Count how many lines in the data below include "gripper". Answer with the number only.

==================================================

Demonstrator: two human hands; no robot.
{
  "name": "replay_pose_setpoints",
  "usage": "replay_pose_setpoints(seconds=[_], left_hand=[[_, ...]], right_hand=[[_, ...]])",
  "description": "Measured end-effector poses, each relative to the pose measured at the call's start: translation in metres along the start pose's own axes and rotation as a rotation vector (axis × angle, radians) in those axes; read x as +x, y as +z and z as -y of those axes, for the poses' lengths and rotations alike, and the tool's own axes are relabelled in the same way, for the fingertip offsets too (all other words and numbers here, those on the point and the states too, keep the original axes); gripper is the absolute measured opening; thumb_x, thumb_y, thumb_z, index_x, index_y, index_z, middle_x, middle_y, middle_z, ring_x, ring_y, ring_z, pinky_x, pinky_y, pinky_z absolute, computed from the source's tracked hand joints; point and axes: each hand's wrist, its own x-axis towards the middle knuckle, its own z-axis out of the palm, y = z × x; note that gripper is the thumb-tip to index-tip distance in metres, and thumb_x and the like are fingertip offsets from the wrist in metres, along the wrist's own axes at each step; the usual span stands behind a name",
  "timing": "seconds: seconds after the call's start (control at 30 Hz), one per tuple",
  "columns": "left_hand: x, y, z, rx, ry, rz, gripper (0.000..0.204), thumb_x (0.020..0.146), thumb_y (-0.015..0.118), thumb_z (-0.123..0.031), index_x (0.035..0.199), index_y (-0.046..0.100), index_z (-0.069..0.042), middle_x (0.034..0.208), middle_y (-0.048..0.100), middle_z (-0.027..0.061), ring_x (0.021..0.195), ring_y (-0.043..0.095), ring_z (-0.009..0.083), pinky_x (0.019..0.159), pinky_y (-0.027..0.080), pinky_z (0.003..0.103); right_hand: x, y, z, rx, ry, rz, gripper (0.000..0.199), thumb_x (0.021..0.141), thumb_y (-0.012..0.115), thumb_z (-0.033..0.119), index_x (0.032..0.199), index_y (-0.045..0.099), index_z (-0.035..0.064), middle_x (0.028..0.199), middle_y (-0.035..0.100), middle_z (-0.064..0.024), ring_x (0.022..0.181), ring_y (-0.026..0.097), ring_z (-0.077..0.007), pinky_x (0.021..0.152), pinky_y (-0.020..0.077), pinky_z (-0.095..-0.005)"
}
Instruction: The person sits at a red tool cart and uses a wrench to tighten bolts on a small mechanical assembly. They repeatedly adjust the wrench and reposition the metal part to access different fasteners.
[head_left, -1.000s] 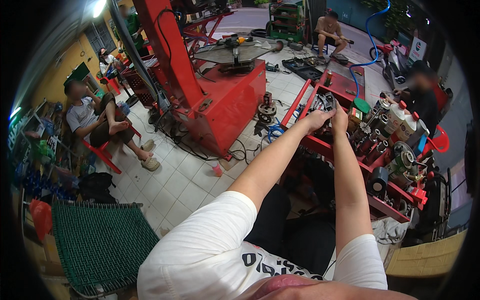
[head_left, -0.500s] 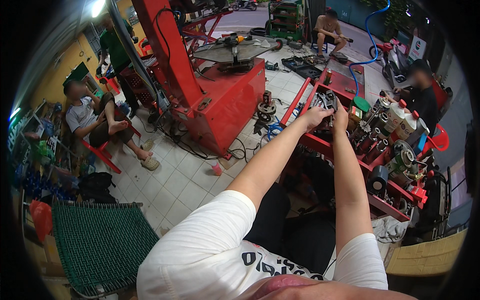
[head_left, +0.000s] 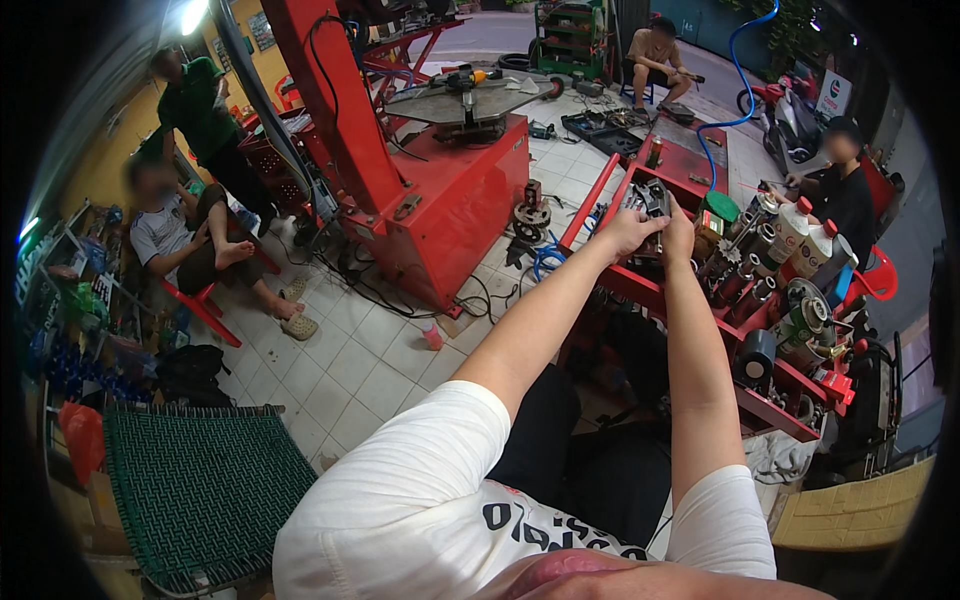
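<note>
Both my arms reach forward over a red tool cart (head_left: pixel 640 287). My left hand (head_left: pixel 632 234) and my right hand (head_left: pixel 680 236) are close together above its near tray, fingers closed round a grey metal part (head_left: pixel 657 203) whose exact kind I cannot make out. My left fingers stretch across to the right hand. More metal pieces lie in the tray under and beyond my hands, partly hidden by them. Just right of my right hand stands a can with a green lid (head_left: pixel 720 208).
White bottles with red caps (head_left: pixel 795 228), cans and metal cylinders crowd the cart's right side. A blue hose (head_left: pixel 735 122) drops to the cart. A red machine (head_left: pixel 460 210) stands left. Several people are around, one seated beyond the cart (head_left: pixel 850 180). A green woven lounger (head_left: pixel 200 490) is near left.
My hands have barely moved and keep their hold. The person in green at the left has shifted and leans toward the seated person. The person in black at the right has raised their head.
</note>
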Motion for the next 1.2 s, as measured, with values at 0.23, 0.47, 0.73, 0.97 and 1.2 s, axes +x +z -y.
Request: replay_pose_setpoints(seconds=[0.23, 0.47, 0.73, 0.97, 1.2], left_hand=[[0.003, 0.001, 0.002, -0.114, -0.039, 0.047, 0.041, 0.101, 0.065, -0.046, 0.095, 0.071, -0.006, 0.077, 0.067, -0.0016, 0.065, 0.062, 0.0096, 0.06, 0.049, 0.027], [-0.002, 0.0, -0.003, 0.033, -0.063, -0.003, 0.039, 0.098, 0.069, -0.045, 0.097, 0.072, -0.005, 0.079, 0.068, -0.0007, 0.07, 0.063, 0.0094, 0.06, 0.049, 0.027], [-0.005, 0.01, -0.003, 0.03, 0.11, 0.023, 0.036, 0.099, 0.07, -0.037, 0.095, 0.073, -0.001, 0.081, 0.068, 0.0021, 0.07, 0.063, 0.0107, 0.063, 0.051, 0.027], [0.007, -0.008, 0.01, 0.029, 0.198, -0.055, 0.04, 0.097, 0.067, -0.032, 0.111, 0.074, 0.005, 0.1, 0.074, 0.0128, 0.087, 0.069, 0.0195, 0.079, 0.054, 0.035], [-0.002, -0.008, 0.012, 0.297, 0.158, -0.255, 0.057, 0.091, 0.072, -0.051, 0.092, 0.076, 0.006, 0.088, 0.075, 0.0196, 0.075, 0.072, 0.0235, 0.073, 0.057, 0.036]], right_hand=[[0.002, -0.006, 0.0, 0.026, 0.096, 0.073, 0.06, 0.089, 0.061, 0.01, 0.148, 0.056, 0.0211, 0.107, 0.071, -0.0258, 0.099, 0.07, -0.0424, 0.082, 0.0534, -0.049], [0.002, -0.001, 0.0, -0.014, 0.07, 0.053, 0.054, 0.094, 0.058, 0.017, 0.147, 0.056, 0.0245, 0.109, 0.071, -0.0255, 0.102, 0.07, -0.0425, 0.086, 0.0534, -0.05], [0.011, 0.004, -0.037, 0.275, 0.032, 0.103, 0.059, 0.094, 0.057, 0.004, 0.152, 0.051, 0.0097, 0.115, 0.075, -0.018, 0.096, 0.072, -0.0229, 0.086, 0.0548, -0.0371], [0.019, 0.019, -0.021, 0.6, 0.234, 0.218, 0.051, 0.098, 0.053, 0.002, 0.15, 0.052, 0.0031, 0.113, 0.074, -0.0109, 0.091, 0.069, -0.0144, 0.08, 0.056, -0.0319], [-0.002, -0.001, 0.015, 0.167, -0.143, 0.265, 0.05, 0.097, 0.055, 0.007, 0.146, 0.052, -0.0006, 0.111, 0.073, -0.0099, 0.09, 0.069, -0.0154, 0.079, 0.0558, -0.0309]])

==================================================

### SOLVED PROBLEM:
2